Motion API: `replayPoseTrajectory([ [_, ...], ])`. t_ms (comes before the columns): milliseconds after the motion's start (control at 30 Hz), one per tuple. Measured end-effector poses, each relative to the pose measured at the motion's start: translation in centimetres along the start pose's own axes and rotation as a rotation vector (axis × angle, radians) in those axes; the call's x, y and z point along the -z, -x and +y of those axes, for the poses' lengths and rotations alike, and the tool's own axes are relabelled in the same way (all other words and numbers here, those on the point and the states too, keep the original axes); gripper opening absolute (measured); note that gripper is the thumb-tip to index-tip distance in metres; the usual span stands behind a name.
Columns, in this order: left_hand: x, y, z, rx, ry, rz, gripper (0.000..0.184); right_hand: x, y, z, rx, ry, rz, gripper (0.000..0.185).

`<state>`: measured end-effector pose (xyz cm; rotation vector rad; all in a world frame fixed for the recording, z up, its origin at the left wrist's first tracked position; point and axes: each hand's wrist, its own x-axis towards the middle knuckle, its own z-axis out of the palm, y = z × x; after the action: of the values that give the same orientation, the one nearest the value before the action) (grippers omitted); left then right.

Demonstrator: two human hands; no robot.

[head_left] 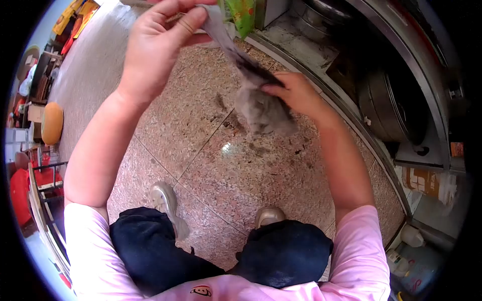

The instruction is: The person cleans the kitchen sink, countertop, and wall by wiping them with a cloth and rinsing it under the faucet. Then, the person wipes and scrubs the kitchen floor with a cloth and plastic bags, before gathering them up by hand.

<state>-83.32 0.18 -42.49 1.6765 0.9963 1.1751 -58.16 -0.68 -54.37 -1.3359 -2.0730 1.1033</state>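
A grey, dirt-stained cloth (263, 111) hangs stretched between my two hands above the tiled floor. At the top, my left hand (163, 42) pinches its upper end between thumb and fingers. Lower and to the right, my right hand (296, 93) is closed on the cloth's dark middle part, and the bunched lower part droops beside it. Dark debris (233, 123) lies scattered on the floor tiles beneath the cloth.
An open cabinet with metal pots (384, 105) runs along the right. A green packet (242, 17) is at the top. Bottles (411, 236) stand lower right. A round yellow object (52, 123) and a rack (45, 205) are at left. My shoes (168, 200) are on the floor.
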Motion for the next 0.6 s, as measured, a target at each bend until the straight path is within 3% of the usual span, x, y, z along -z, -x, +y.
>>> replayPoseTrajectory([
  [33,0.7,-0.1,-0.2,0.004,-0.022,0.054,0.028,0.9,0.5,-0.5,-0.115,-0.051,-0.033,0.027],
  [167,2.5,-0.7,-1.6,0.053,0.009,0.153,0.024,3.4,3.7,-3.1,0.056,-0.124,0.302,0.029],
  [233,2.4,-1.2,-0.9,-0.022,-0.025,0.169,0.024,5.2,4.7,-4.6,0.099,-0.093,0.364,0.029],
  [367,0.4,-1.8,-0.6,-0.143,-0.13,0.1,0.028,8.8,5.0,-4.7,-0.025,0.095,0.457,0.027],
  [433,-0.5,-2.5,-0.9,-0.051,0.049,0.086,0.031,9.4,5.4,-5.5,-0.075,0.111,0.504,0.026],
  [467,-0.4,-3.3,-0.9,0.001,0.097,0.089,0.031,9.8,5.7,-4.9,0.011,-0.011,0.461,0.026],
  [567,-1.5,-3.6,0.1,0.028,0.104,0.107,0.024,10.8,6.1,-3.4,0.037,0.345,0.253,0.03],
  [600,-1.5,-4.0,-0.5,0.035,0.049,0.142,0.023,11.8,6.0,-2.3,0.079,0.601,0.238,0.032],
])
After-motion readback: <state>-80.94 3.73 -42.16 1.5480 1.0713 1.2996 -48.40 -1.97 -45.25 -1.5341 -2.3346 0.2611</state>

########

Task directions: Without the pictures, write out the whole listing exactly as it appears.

Exercise solution:
Motion API: `replayPoseTrajectory([ [_, ...], ])`. t_ms (comes before the columns): milliseconds after the motion's start (control at 30 Hz), one per tuple. Measured end-effector poses, each relative to the pose measured at the motion's start: translation in centimetres along the start pose's own axes and rotation as a rotation vector (axis × angle, radians) in those axes; the call's x, y and z point along the -z, -x and +y of those axes, for the poses' lengths and rotations alike, and the tool's own axes are relabelled in the same way (all other words and numbers here, those on the point and the states too, keep the original axes); gripper opening absolute (measured); note that gripper is the thumb-tip to index-tip distance in metres; the usual span stands behind a name.
Columns, in this order: left_hand: x, y, z, rx, ry, rz, gripper (0.000..0.184); right_hand: x, y, z, rx, ry, rz, gripper (0.000..0.185).

`<state>`: measured end-effector pose (xyz cm; rotation vector rad; all in a world frame fixed for the recording, z up, its origin at the left wrist's first tracked position; point and axes: each hand's wrist, its own x-axis towards the middle knuckle, its own z-axis out of the palm, y = z × x; after the action: of the values that give the same orientation, the one nearest the value before the action) (grippers omitted); left then right.

Demonstrator: two human hands; no robot.

[head_left] 

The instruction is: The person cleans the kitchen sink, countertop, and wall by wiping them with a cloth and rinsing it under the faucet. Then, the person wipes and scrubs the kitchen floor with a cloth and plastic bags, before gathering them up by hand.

<state>-83.32 0.18 -42.49 1.6765 0.9963 1.1751 -58.16 -0.68 -54.37 -1.3359 -2.0730 1.1033</state>
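A grey, dirt-stained cloth (263, 111) hangs stretched between my two hands above the tiled floor. At the top, my left hand (163, 42) pinches its upper end between thumb and fingers. Lower and to the right, my right hand (296, 93) is closed on the cloth's dark middle part, and the bunched lower part droops beside it. Dark debris (233, 123) lies scattered on the floor tiles beneath the cloth.
An open cabinet with metal pots (384, 105) runs along the right. A green packet (242, 17) is at the top. Bottles (411, 236) stand lower right. A round yellow object (52, 123) and a rack (45, 205) are at left. My shoes (168, 200) are on the floor.
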Motion for the next 0.6 s, as measured, a target at each bend until the straight path is within 3% of the usual span, x, y, z along -z, -x, +y.
>>> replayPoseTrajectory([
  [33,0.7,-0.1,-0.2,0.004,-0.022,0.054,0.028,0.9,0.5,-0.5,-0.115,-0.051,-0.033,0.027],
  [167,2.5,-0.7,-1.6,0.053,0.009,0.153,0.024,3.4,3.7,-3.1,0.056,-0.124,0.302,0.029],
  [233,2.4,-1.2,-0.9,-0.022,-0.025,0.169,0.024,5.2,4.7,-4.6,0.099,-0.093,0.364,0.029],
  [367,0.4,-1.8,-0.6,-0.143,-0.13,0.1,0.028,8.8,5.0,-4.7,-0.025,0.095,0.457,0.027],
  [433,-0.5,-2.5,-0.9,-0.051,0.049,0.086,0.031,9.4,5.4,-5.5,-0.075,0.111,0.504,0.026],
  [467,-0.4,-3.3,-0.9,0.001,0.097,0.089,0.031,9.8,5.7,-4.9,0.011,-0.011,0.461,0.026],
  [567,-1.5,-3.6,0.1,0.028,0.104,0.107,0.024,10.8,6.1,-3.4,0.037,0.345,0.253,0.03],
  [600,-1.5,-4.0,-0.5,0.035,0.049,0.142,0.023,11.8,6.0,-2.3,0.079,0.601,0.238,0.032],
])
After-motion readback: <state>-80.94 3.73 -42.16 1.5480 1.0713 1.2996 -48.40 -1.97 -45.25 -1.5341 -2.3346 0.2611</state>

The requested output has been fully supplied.